Living the dream
Home automation is a hot topic but along with the ability to control multiple devices on a pre-programmed schedule or from the other side of the world comes that nagging feeling: is it secure?
This is a complicated question to ask and answer. What do you mean by secure?
For me, in home automation I look at three basic questions:
- Will my request work?
- Will my request expose anything I don’t want to?
- Will my request damage anything I care about?
Answering these questions help us assess the risk. Or that’s how the professionals in this area sell it.
Part of my home network is exposed to the internet, using a BT infinity network and router. As such, I use port forwarding to allow some holes in my firewall to get to some servers. This is very basic perimeter security.
To allow my web pages to work, the firewall talks to my web server and the 5 applications I use to present my work to the internet all flow through that single, TLS 1.2 encrypted port.
Why? Well, TLS or transport layer security gives me a means to protect me and my users when they need to login to one of my apps by encrypting the passwords and other data flowing between their apps and browsers and my server.

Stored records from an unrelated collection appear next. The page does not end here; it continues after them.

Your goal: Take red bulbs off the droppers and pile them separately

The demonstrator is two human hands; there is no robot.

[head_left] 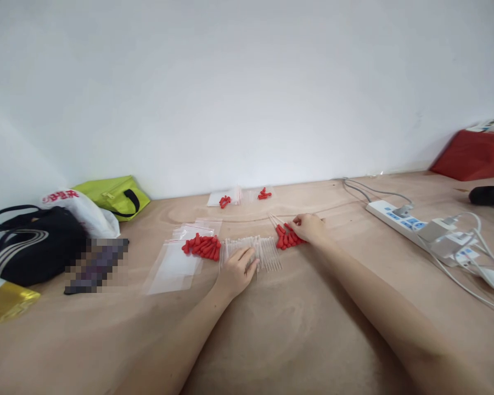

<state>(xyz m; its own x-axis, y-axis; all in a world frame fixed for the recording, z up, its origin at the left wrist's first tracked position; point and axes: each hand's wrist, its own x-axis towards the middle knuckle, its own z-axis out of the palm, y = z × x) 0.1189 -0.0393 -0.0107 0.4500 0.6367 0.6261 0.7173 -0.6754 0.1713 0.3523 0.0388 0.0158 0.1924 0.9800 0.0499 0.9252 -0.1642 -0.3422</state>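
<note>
My left hand [236, 271] rests over a row of thin clear tubes [267, 255] that look like glass dropper tubes. Its fingers are stretched forward, with the thumb apart. Just left of the row is a pile of red rubber bulbs [203, 247], partly over clear zip bags [175, 269]. On the other side, my right hand [308, 227] is closed at a group of red-bulbed droppers [287, 238], whose clear stems point toward the wall. Its fingertips pinch at a dropper there, though the fingers partly hide it.
Two small bags with red bulbs [225, 202] lie near the wall. A power strip [399, 216] with chargers and loose cables occupies the right side. Leftward stand a black bag [37, 241], a white plastic bag [86, 214], a lime-green bag [111, 192] and a gold packet [8, 302].
</note>
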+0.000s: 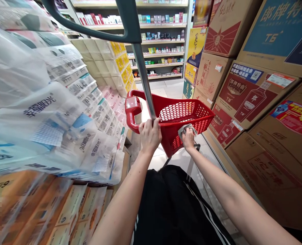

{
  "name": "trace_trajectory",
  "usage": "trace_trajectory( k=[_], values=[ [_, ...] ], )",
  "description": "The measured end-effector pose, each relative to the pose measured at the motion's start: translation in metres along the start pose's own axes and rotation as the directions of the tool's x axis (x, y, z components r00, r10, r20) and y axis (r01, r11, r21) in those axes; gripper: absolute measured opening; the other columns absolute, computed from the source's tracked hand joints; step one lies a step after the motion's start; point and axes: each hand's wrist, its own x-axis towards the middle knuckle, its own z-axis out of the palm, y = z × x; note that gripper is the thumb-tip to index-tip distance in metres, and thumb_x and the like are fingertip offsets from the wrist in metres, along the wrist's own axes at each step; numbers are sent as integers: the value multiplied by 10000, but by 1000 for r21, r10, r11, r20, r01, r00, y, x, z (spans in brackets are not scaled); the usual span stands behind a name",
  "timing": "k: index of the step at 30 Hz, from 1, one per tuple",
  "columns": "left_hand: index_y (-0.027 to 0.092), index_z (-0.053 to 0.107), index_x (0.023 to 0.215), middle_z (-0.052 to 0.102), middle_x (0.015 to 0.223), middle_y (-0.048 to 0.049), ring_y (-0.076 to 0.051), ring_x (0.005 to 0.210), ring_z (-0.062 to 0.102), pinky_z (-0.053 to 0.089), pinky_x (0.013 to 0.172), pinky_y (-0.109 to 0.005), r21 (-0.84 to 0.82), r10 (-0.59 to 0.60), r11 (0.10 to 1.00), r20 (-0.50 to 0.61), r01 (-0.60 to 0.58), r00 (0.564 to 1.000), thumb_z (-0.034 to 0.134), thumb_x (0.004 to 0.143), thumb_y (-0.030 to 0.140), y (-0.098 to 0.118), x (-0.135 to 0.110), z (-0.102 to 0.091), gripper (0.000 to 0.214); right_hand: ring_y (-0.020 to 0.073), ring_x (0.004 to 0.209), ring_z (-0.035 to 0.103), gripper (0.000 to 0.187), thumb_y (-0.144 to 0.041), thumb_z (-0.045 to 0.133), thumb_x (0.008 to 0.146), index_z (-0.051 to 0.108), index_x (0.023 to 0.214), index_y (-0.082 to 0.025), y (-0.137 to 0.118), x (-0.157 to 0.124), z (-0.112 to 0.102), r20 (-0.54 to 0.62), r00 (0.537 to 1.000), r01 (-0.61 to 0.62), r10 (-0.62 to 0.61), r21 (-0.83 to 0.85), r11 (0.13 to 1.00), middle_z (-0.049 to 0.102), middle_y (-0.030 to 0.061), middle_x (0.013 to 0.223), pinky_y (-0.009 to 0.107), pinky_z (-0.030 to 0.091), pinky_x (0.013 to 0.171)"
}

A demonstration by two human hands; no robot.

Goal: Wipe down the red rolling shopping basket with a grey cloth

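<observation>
A red plastic shopping basket (163,131) with holed sides stands ahead of my knees. A metal pole (143,75) rises from it to a dark grey handle (89,31) at the top. My left hand (151,134) is closed over the basket's near rim, beside the foot of the pole; its fingertips are partly hidden. In my right hand (188,139) is a crumpled pale grey cloth (184,128), pressed against the outside of the basket's near side. A red loop with a square block (132,104) juts out at the basket's left end.
Wrapped paper packs (71,112) are piled high on the left, above orange and cream packs (71,207). Stacked cardboard cartons (263,92) line the right side. Shelves (163,42) of small boxed goods stand at the back. Pale floor tiles (166,90) run between.
</observation>
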Motion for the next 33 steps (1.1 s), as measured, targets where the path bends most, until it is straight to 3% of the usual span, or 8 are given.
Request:
trace_trajectory(
  k=[5,8,15,19,23,28,30,33],
  values=[
    [226,525,1186,555,971,-100,-235,934,507,269,920,-392,10,-14,1000,1,14,1000,338,896,240,3,0,0,346,234,889,541,265,-152,431,780,606,978,-151,-22,-37,20,227,967,116,-115,9,993,592,129,960,340,437,788],
    [227,526,1187,556,982,-102,-236,939,505,269,927,-393,19,-13,1000,7,12,1000,329,896,232,3,-1,-2,351,219,859,551,282,-121,426,769,618,972,-162,-28,-50,26,287,950,130,-125,4,992,606,104,910,321,442,767],
    [221,528,1181,556,956,-98,-239,932,504,266,934,-402,41,-15,999,-19,15,1000,352,894,248,0,-2,-2,338,202,873,563,238,-201,399,830,621,910,-177,-66,-26,-1,125,974,162,-190,208,965,616,91,924,307,446,806],
    [228,530,1177,560,951,-94,-238,932,505,268,933,-400,35,-14,999,-5,14,1000,349,897,254,-1,-2,-3,334,193,831,575,215,-244,412,830,617,859,-189,-78,-19,-6,123,978,130,-171,288,949,631,74,872,297,454,776],
    [234,525,1190,558,956,-99,-240,947,500,271,932,-401,25,-4,1000,4,4,1000,334,901,259,-3,-3,-4,348,191,832,585,182,-263,436,800,601,822,-187,-55,-19,1,127,984,82,-129,319,944,652,68,863,282,445,768],
    [230,530,1188,554,950,-104,-242,952,498,267,936,-406,5,-7,1000,5,7,1000,330,897,253,-4,-5,-5,354,199,721,578,178,-273,436,777,570,816,-162,-15,1,-12,56,980,-200,192,290,936,648,68,763,295,437,686],
    [233,534,1182,553,949,-103,-241,951,498,269,934,-404,13,-6,1000,-5,6,1000,333,896,251,-4,-5,-4,350,193,750,573,205,-295,415,808,553,881,-162,-15,11,-27,-38,982,-160,183,333,929,645,65,809,291,435,706],
    [237,539,1172,552,942,-99,-240,945,500,274,925,-401,29,-6,1000,-25,6,1000,342,894,253,-4,-6,-4,340,180,779,556,224,-336,388,858,534,930,-181,-44,20,-48,-105,994,15,21,327,945,616,47,847,284,428,742]
  ],
)
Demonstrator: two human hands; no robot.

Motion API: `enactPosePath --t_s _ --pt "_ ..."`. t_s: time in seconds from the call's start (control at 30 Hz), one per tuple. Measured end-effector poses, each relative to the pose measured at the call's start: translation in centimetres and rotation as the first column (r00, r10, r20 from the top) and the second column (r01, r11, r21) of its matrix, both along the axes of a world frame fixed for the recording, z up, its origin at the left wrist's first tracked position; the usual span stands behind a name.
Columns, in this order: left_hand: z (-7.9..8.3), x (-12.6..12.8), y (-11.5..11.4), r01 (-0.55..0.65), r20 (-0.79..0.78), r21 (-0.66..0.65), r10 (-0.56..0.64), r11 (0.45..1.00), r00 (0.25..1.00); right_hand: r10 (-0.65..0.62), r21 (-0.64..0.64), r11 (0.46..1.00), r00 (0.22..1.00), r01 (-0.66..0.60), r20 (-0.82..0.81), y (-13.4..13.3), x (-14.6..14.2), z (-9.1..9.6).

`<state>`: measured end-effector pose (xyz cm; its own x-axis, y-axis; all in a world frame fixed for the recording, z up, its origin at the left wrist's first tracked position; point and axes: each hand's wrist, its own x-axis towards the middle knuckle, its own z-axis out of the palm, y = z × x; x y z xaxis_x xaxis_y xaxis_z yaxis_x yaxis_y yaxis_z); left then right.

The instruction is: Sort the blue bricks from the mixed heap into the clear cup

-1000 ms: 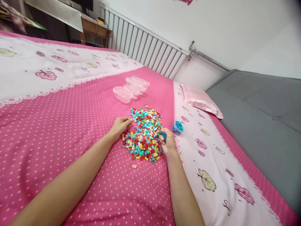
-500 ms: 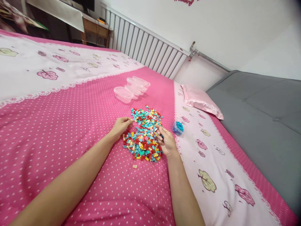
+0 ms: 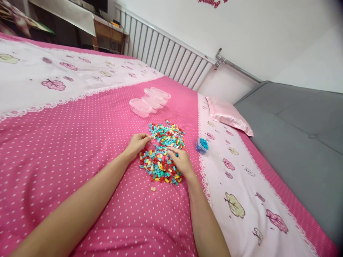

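Observation:
A mixed heap of small toy bricks [image 3: 163, 167] in red, yellow, turquoise, blue and pink lies on the bed, with a second part of the heap just beyond. At its left edge my left hand [image 3: 138, 145] rests with thumb and fingertips pinched together; whatever lies between them is too small to make out. My right hand [image 3: 182, 161] is palm down over the heap's right side, index finger and thumb reaching among the bricks. Its other fingers are curled and hidden; dark blue bricks showed in them a moment ago. Right of it stands a clear tub [image 3: 202, 145] of blue bricks.
Several clear plastic tubs [image 3: 140, 107] stand in a row beyond the heap. One pale brick [image 3: 153, 189] lies apart, nearer me. A pink pillow [image 3: 227, 116] lies by the grey headboard [image 3: 294, 135]. Metal railing [image 3: 166, 46] runs along the bed's far side.
My right hand has turned palm down and moved left, from the heap's right edge to over the bricks. My left hand has stayed in place.

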<state>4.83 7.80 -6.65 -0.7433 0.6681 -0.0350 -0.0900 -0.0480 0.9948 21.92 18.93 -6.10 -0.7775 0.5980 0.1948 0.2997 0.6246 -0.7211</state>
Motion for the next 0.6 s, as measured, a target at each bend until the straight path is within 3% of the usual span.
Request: enactPosePath --t_s 0.6 --pt "-0.31 -0.12 0.02 0.007 -0.016 0.009 -0.007 1.0 1.0 -0.135 -0.153 0.978 0.99 0.139 0.037 -0.3 0.15 0.11"
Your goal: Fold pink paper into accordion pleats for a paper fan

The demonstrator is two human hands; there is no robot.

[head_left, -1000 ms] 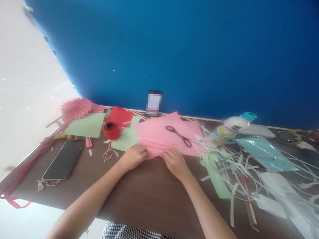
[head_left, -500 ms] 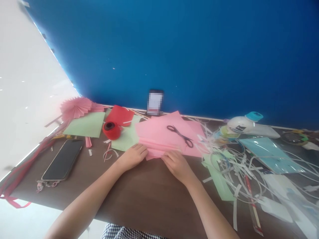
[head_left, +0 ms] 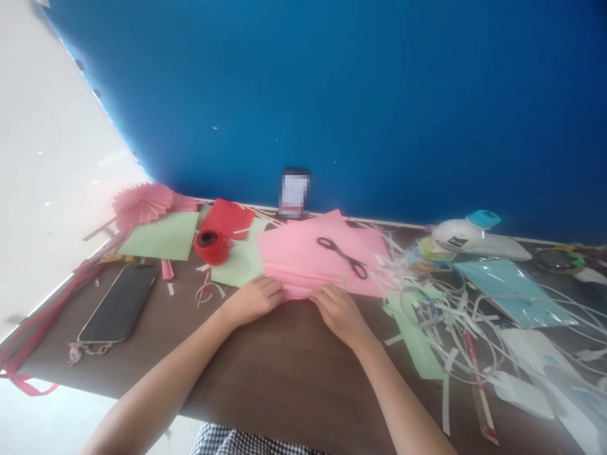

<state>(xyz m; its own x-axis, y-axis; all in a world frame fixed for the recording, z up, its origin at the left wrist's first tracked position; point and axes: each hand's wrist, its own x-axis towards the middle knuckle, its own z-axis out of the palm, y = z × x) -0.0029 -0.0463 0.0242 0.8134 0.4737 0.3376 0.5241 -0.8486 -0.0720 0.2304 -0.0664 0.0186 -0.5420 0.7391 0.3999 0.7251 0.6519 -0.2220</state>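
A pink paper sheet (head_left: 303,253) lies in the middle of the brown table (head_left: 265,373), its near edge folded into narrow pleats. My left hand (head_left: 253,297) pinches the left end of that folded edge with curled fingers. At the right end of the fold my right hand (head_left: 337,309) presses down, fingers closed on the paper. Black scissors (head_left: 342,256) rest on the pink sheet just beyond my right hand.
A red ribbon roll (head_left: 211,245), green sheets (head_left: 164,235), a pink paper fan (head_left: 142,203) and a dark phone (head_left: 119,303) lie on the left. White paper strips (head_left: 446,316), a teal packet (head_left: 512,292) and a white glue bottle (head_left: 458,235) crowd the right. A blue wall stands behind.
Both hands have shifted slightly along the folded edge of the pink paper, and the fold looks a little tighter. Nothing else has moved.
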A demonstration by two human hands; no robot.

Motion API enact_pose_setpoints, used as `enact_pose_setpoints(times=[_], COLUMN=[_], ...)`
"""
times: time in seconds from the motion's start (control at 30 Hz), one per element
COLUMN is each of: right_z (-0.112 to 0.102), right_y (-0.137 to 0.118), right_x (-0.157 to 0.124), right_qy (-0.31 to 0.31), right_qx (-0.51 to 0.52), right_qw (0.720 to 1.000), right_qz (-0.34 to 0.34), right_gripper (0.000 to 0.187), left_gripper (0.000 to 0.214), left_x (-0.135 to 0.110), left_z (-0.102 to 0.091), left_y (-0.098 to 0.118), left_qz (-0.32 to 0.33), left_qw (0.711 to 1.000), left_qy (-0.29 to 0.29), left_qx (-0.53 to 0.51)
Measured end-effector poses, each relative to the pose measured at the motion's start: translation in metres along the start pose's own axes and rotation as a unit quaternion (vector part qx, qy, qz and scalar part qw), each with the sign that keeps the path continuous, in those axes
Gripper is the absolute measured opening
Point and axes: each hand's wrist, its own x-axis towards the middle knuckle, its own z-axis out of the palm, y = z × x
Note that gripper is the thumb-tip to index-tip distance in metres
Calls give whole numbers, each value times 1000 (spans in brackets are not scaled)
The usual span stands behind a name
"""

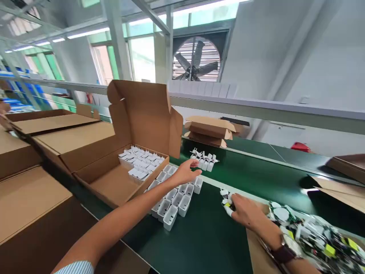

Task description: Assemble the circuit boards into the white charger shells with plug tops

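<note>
My left hand (186, 172) reaches over the rows of small open-topped white boxes (171, 215) on the green work surface. Its fingers are apart, with nothing visible between them. Just beyond its fingertips stands a group of white boxes with raised flaps (205, 161). My right hand (246, 210), with a watch on the wrist, is closed around some small white parts (225, 195) with a bit of yellow; their exact kind is unclear. It is held to the left of a heap of mixed white, dark and yellow parts (322, 239).
At left, an open brown carton (110, 186) holds more white boxes (139, 161) along its far side. Other large cartons (28, 190) lie further left. Flattened or folded cartons (209, 129) rest behind on the surface (256, 160), under a long rail (270, 108). A wall fan (196, 62) is behind.
</note>
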Motion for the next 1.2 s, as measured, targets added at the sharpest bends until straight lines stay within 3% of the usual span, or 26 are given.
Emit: enact_pose_setpoints(times=[0.07, 0.17, 0.23, 0.33, 0.4, 0.53, 0.63, 0.8, 0.93, 1.1, 1.2], right_z=[8, 4, -2, -3, 2, 13, 11, 7, 15, 26, 32], right_y=[-5, -7, -5, 0, 0, -3, -1, 10, 12, 13, 16], right_x=[-15, -30, -37, -45, -48, -51, -58, -69, -65, -63, -66], right_qy=[-21, -41, -51, -86, -99, -76, -62, -84, -105, -72, -49], right_qx=[1, 15, 34, 45, 29, -1, -4, 48, 44, 66, 98], right_qw=[1000, 999, 997, 987, 983, 992, 995, 990, 991, 991, 987], right_qz=[1, -15, -51, -128, -150, -104, -77, -99, -69, -95, -118], right_gripper=[15, 8, 22, 58, 67, 38, 47, 60, 45, 49, 53], left_gripper=[28, 16, 15, 15, 14, 26, 20, 12, 10, 66, 77], left_x=[-8, -17, -18, -11, -4, -2, -24, -81, -101, -103, -105], left_z=[-4, -2, 4, 18, 27, 45, 57, 76, 88, 98, 103], left_y=[-6, -16, -21, -27, -28, -21, -15, -19, -36, -61, -71], left_qz=[17, 50, 69, 89, 97, 111, 130, 157, 138, 64, 43], left_qw=[999, 994, 987, 978, 972, 965, 958, 939, 945, 978, 985], left_qy=[-15, -48, -66, -80, -90, -123, -161, -226, -208, -146, -134], left_qx=[33, 89, 127, 173, 191, 203, 199, 207, 210, 138, 103])
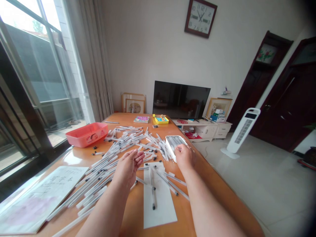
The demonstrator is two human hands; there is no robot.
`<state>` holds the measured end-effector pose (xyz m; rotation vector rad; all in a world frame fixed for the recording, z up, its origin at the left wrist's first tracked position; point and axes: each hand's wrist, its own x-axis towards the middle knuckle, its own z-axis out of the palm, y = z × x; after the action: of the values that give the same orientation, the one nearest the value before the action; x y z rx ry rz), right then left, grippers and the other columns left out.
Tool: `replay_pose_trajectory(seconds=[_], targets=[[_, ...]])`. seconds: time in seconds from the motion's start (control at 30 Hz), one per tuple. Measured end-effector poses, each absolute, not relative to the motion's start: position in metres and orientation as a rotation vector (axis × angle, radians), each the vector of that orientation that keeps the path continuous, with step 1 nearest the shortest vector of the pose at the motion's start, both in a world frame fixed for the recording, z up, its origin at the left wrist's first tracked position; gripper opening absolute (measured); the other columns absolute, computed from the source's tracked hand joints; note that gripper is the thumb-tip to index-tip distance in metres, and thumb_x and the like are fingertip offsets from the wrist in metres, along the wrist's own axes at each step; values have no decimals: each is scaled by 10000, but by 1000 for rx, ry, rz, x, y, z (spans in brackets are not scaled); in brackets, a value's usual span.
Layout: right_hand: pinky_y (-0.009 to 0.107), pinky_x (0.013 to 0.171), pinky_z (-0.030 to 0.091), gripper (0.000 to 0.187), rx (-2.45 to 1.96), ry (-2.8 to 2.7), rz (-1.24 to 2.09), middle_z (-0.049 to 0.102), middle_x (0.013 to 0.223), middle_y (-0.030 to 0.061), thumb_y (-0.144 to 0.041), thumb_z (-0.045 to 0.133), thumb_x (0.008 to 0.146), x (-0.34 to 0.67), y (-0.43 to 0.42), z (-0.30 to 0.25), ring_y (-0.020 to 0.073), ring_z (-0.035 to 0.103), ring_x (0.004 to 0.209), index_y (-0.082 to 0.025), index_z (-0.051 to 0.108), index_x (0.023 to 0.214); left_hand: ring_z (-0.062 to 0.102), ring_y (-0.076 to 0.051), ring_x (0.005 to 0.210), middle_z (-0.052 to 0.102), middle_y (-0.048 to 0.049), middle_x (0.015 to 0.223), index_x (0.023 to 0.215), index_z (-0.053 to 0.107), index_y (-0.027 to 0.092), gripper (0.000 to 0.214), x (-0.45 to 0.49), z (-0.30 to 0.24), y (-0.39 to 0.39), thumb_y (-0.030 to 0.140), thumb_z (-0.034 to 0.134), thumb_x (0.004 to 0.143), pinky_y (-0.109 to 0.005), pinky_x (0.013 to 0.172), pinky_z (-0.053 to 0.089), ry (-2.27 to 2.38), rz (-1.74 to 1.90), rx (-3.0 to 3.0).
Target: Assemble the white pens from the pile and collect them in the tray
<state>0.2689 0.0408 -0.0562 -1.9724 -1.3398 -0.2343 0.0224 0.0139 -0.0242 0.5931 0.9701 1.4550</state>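
- Box [171, 153]: white, open-topped, filled; the right fingers [179, 149] overlap its near end.
- Packed pens [175, 140]: greyish, side by side in the box, just beyond those fingers.
- Loose pens [108, 159]: slim, clear, many black-ended, strewn at mixed angles left of and beyond the left fingers [140, 156]; a few lie nearer, to their right.
- Caps [95, 147]: small, black, some scattered well left of the left fingers.

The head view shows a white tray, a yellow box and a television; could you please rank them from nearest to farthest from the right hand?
1. White tray: right by the right hand, slightly left.
2. Yellow box: farther forward and left, near the table's far end.
3. Television: farthest, beyond the table.
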Motion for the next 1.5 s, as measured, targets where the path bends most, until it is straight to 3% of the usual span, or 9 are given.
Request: replay_pose_trajectory(seconds=[0.63, 0.93, 1.2, 1.5], targets=[[294, 746, 330, 157, -1804, -1341, -254, 683, 831, 42, -310, 604, 854, 270, 43, -60, 209, 542, 846, -225, 735, 865, 739, -203, 795, 726, -156, 930, 946, 582, 144, 147, 23, -23, 14, 155, 684, 841, -243, 633, 584, 968, 1454, 570], [305, 740, 346, 155, -1903, -1379, -225, 712, 875, 65, -332, 637, 832, 270, 42, -61, 229, 561, 873, -238, 757, 862, 737, -193, 769, 726, -144, 917, 942, 591, 142, 170, 22, -24, 15, 154, 711, 822, -246, 628, 587, 961, 1459, 576], [335, 809, 398, 230, -1877, -1378, -151, 737, 922, 60, -246, 554, 812, 273, 41, -57, 246, 603, 927, -253, 779, 856, 734, -188, 761, 724, -141, 904, 932, 598, 140, 141, 21, -24, 15, 162, 694, 831, -241, 625, 582, 959, 1459, 584], [306, 721, 467, 363, -1567, -894, 55, 758, 947, 77, -317, 481, 812, 310, 37, -49, 240, 664, 835, -187, 728, 1044, 738, -197, 798, 728, -145, 934, 930, 601, 142, 145, 19, -21, 15, 165, 697, 822, -239, 631, 578, 957, 1474, 584]])
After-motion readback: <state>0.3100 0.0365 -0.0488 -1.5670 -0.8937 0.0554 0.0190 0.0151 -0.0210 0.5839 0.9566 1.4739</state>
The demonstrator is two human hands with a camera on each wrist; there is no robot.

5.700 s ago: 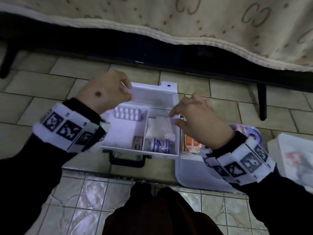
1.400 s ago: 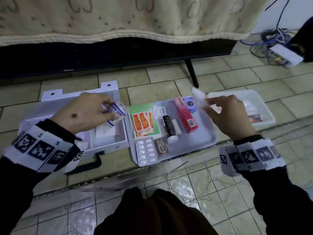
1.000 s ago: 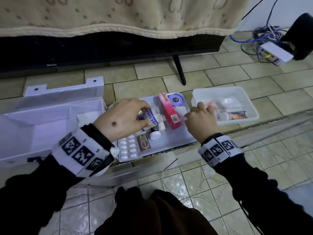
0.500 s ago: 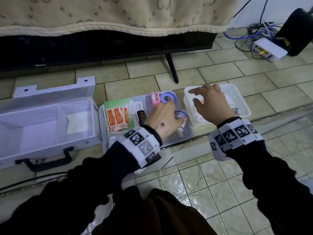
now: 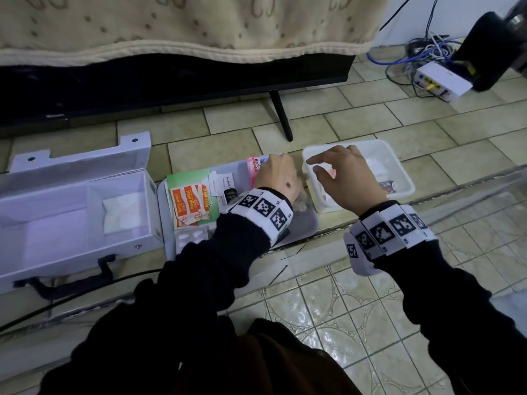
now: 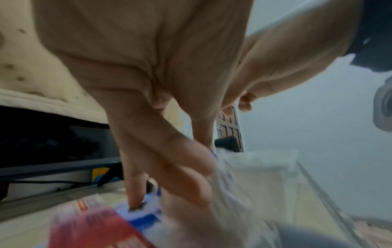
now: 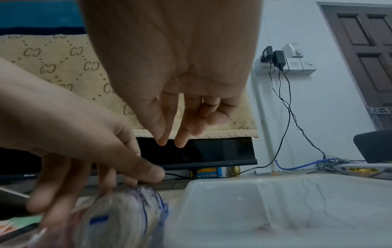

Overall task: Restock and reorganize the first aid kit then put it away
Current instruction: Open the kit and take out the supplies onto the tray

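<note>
The white first aid kit box (image 5: 57, 232) lies open on the floor at the left, with a white gauze pad (image 5: 122, 212) in its right compartment. Beside it a pale tray (image 5: 306, 226) holds orange plasters (image 5: 189, 203), a pill blister (image 5: 191, 238) and a pink box (image 5: 253, 166). At the tray's right end my left hand (image 5: 281, 175) pinches the top of a clear-wrapped bandage roll (image 7: 118, 218) with blue print. My right hand (image 5: 315, 165) hovers with relaxed fingers over a white plastic tub (image 5: 382, 143) and holds nothing.
A dark TV with a slim stand leg (image 5: 281, 118) stands behind the tray, under a beige blanket (image 5: 199, 24). A router with tangled cables (image 5: 439, 81) lies at the far right. A small dark item (image 5: 387, 185) lies in the tub.
My left hand has carried the wrapped roll from the kit box to the right end of the tray. My right hand has moved from the tray to above the tub.
</note>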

My web server also contains a proxy so that certain addresses can be directed to the right kind of web server. My pump tools is a great example of that: https://samjwatkins.com/pumps maps to a completely different server with a very different set of capabilities to the one serving the web page you are reading. As an end user, you don’t care and I protect you and the server by hiding that detail. It also allows me to do the pump tools without any kind of login and I don’t store any data at all, which makes me GDPR compliant from day 1.
All very nice. But what about the home automation?
I control my heating and my lighting through two different suppliers: Heatmiser makes my heating and TP-Link my lighting (and smart sockets).
Both provide a means to control remotely, i.e. if I am not connected to my home network, I can still find out if I left my bedroom light on for example, and remedy the situation if I did.
Or if I am coming home early, I can ask the central heating to come on a little earlier than planned because it’s turned really cold outside.
I got the Heatmiser thermostats back in 2011, when the second two areas of security weren’t really at the forefront of this technology. As such, if I want to encrypt the data between the user and the device (to protect the password for example), I have to use a proxy on my web server.
Which I can do, but it’s all a bit fiddly.
The other thing that starts to breakdown are the web apps. They rely on my home router being able to do port forwarding. Which is great to a point, but the increased security on today’s browsers means that’s not trivial to test.
Then there’s things like the WPA2 passwords: my devices do not allow you to get these unless you directly connect your laptop to them via a usb cable. Then the network password is available to all!
To give us peace of mind, we’ve put the Heatmiser thermostats and the TP-Link smart lights on a separate “guest network”. Still protected by a password but traffic on this network cannot talk to the rest of the house. Magic.
Anything on the home networks can talk to the devices but anything obtaining the network password can only talk to the devices and then only with the passwords.
Perfect.
Posted: January 15th, 2019 under 42.